Exercise directions — Write the listing out again, all of it, word for word.
START Data segment
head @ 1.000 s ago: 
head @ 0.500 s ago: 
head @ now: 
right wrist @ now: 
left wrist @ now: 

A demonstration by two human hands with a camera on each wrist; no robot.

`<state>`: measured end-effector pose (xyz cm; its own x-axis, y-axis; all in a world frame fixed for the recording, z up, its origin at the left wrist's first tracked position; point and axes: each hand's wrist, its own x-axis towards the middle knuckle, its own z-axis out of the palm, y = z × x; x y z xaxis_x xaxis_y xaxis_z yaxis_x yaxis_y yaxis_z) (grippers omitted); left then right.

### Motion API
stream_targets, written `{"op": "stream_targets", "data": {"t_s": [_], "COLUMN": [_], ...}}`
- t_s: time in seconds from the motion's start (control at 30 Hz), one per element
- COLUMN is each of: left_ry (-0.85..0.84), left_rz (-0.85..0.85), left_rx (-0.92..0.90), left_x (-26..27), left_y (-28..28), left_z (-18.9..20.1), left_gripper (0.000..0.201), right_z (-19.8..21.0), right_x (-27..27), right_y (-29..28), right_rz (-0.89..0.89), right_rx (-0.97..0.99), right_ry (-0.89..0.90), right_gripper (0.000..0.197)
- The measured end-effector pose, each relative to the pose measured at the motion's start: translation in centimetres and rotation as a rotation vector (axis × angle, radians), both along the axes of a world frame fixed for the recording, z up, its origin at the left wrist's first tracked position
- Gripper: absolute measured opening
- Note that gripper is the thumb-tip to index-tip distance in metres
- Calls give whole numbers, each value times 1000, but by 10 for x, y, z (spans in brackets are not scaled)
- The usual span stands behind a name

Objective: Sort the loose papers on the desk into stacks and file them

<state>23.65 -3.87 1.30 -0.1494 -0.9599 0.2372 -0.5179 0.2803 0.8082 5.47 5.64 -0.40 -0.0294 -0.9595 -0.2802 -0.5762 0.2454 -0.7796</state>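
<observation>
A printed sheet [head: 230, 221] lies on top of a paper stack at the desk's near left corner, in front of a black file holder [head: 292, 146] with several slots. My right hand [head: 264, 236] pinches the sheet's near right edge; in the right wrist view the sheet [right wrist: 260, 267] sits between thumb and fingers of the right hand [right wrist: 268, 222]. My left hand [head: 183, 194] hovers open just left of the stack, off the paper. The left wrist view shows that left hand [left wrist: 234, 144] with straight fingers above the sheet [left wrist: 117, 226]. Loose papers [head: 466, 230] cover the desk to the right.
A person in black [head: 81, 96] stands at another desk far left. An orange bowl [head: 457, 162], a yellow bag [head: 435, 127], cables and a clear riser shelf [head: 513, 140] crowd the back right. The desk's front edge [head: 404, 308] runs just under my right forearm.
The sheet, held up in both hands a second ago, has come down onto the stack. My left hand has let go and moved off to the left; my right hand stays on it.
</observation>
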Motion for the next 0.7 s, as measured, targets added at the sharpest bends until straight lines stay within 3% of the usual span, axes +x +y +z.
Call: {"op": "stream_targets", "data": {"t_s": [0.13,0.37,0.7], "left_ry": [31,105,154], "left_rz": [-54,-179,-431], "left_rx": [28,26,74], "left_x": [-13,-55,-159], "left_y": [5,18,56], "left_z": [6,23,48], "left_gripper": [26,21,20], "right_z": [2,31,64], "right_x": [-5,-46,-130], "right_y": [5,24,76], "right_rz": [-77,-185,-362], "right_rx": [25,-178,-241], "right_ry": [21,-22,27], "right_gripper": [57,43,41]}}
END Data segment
Answer —
head @ 1.000 s ago: 
head @ 0.500 s ago: 
head @ now: 
right wrist @ now: 
left wrist @ now: 

A demonstration by two human hands with a camera on each wrist; no robot.

`<state>`: measured end-effector pose (xyz cm; its own x-axis, y-axis; all in a world frame fixed for the recording, z up, its origin at the left wrist's first tracked position; point and axes: each hand's wrist, its own x-axis towards the middle knuckle, its own z-axis out of the palm, y = z × x; x y z xaxis_x xaxis_y xaxis_z yaxis_x yaxis_y yaxis_z) (grippers omitted); left then right.

### Motion API
stream_targets, written `{"op": "stream_targets", "data": {"t_s": [_], "COLUMN": [_], ...}}`
- t_s: time in seconds from the motion's start (control at 30 Hz), one per element
- COLUMN is each of: left_ry (-0.85..0.84), left_rz (-0.85..0.85), left_rx (-0.92..0.90), left_x (-26..27), left_y (-28..28), left_z (-18.9..20.1), left_gripper (0.000..0.201), right_z (-19.8..21.0), right_x (-27..27), right_y (-29..28), right_rz (-0.89..0.89), right_rx (-0.97..0.99), right_ry (-0.89..0.90), right_gripper (0.000..0.197)
- The measured end-effector pose, each relative to the pose measured at the motion's start: translation in centimetres and rotation as a rotation vector (axis × angle, radians), both along the axes of a world frame fixed for the recording, z up, its origin at the left wrist's first tracked position
- Gripper: absolute measured opening
- Note that gripper is the thumb-tip to index-tip distance in metres
- Calls give whole numbers, each value times 1000, but by 10 for x, y, z (spans in brackets are not scaled)
- The usual span stands behind a name

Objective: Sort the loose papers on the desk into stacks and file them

<state>23.65 -3.87 1.30 -0.1494 -0.9599 0.2372 -0.5179 0.2803 0.8082 5.47 5.64 -0.40 -0.0294 -0.9595 -0.2802 -0.5762 0.2454 -0.7796</state>
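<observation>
A printed sheet [head: 230, 221] lies on top of a paper stack at the desk's near left corner, in front of a black file holder [head: 292, 146] with several slots. My right hand [head: 264, 236] pinches the sheet's near right edge; in the right wrist view the sheet [right wrist: 260, 267] sits between thumb and fingers of the right hand [right wrist: 268, 222]. My left hand [head: 183, 194] hovers open just left of the stack, off the paper. The left wrist view shows that left hand [left wrist: 234, 144] with straight fingers above the sheet [left wrist: 117, 226]. Loose papers [head: 466, 230] cover the desk to the right.
A person in black [head: 81, 96] stands at another desk far left. An orange bowl [head: 457, 162], a yellow bag [head: 435, 127], cables and a clear riser shelf [head: 513, 140] crowd the back right. The desk's front edge [head: 404, 308] runs just under my right forearm.
The sheet, held up in both hands a second ago, has come down onto the stack. My left hand has let go and moved off to the left; my right hand stays on it.
</observation>
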Motion for the next 0.7 s, as measured, targets added at the sharpest bends until straight lines stay within 3% of the usual span, axes +x +y +z.
Call: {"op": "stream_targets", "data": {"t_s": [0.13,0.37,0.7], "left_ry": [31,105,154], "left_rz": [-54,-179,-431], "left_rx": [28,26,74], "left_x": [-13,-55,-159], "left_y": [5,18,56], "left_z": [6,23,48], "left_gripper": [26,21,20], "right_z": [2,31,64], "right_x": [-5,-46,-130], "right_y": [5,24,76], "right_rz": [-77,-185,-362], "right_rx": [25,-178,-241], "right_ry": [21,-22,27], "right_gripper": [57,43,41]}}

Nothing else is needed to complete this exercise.